WORK ORDER
Count how many lines in the data below include "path". Answer with the number only.

DATASET SECTION
+ + + +

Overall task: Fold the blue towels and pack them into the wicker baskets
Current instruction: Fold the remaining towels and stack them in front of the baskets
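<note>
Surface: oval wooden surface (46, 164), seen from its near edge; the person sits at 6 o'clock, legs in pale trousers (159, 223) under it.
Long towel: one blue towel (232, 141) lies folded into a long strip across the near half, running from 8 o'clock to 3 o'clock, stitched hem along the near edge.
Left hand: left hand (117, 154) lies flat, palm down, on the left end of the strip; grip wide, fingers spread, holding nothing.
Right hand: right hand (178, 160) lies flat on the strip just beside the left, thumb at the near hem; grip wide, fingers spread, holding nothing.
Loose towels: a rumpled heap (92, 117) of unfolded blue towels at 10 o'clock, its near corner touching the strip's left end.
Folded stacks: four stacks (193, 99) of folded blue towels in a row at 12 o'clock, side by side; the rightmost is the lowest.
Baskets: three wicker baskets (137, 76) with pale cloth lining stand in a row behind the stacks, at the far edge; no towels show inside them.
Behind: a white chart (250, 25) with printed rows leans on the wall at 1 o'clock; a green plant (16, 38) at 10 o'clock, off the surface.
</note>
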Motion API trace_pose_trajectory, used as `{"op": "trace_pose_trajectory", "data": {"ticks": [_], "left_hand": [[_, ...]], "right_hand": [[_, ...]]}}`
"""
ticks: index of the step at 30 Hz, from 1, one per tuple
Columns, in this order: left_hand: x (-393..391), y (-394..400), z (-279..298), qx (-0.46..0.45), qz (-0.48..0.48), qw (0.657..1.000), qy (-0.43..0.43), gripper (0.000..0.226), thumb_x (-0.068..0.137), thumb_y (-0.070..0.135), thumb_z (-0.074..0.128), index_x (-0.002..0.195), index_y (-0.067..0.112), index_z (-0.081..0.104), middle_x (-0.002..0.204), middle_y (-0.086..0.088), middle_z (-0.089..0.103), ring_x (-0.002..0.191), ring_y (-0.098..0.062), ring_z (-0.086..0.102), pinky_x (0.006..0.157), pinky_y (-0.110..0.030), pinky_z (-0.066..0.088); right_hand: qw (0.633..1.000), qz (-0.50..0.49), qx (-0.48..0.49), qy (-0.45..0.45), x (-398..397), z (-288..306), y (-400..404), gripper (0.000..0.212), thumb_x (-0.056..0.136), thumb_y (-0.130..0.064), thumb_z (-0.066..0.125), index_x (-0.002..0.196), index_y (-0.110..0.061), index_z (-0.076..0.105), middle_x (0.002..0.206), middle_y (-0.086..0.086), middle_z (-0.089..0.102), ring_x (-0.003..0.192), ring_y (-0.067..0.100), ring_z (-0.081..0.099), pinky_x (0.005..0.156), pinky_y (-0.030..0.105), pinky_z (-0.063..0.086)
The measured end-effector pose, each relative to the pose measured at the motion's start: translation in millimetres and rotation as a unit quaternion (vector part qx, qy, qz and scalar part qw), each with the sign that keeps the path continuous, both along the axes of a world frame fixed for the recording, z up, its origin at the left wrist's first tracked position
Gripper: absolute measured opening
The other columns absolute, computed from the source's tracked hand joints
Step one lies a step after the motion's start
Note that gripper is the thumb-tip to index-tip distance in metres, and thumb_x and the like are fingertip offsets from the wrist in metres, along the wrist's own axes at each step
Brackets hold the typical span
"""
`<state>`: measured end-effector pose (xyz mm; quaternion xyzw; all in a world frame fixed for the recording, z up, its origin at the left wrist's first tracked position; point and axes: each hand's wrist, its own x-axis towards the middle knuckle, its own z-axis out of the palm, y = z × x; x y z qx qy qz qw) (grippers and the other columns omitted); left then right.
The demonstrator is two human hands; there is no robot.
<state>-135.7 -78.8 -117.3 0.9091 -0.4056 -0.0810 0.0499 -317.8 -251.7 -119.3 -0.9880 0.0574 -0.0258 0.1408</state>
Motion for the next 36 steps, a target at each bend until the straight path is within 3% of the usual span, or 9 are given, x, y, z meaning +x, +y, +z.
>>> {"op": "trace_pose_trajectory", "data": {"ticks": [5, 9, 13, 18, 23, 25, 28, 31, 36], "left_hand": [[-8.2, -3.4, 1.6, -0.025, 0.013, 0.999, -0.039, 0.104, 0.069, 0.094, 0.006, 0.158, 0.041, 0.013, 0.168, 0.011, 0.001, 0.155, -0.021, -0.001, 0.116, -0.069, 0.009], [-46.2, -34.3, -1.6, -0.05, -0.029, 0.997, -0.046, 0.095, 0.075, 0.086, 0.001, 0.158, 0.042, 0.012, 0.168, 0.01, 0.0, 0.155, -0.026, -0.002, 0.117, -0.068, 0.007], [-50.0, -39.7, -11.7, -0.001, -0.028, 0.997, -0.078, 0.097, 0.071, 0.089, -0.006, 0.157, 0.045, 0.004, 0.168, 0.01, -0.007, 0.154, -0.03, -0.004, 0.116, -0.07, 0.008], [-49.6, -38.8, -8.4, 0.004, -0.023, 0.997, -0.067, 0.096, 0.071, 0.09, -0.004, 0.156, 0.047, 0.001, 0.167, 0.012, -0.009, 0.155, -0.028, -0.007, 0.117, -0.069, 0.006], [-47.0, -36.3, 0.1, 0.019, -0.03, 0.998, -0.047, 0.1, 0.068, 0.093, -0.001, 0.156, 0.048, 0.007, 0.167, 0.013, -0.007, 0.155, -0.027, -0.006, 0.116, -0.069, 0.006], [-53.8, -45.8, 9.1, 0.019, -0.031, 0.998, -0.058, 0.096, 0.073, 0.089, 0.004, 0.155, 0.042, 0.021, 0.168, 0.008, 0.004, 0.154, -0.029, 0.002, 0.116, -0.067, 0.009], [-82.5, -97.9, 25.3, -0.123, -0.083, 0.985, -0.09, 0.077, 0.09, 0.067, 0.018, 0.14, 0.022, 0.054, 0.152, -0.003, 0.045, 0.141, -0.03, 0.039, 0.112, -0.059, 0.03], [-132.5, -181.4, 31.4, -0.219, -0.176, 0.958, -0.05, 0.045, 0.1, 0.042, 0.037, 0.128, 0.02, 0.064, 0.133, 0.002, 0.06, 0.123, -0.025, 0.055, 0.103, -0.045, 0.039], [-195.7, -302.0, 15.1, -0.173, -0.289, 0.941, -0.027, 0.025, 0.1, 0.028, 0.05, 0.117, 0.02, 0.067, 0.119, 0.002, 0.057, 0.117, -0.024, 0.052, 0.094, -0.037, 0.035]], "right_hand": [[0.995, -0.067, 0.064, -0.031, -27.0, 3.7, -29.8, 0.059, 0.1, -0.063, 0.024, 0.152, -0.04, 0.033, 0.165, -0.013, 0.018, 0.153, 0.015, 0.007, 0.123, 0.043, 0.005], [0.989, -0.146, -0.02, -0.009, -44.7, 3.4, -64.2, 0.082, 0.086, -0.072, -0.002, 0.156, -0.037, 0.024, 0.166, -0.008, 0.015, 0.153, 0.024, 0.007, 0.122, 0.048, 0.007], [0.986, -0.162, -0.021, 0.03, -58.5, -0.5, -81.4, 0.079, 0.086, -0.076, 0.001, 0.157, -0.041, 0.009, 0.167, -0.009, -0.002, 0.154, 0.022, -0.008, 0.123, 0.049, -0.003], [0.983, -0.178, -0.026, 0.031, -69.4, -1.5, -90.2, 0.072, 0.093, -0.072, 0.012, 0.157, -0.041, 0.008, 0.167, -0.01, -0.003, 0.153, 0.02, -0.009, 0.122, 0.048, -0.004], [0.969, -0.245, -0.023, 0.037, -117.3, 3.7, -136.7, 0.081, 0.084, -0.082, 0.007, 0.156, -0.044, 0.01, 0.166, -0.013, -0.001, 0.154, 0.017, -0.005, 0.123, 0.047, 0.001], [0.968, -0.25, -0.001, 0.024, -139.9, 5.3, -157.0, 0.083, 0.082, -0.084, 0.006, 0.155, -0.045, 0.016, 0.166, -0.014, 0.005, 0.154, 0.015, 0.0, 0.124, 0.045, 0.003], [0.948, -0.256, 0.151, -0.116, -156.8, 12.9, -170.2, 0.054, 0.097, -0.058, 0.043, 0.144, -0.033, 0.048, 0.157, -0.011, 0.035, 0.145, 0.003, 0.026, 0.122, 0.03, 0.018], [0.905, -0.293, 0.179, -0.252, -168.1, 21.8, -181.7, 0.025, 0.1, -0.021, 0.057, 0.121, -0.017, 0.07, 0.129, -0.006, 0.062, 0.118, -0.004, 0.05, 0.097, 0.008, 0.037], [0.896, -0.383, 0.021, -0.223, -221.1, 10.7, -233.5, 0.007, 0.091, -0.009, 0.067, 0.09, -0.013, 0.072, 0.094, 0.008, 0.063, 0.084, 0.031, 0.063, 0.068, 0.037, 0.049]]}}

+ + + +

OUTPUT OF THE TASK
2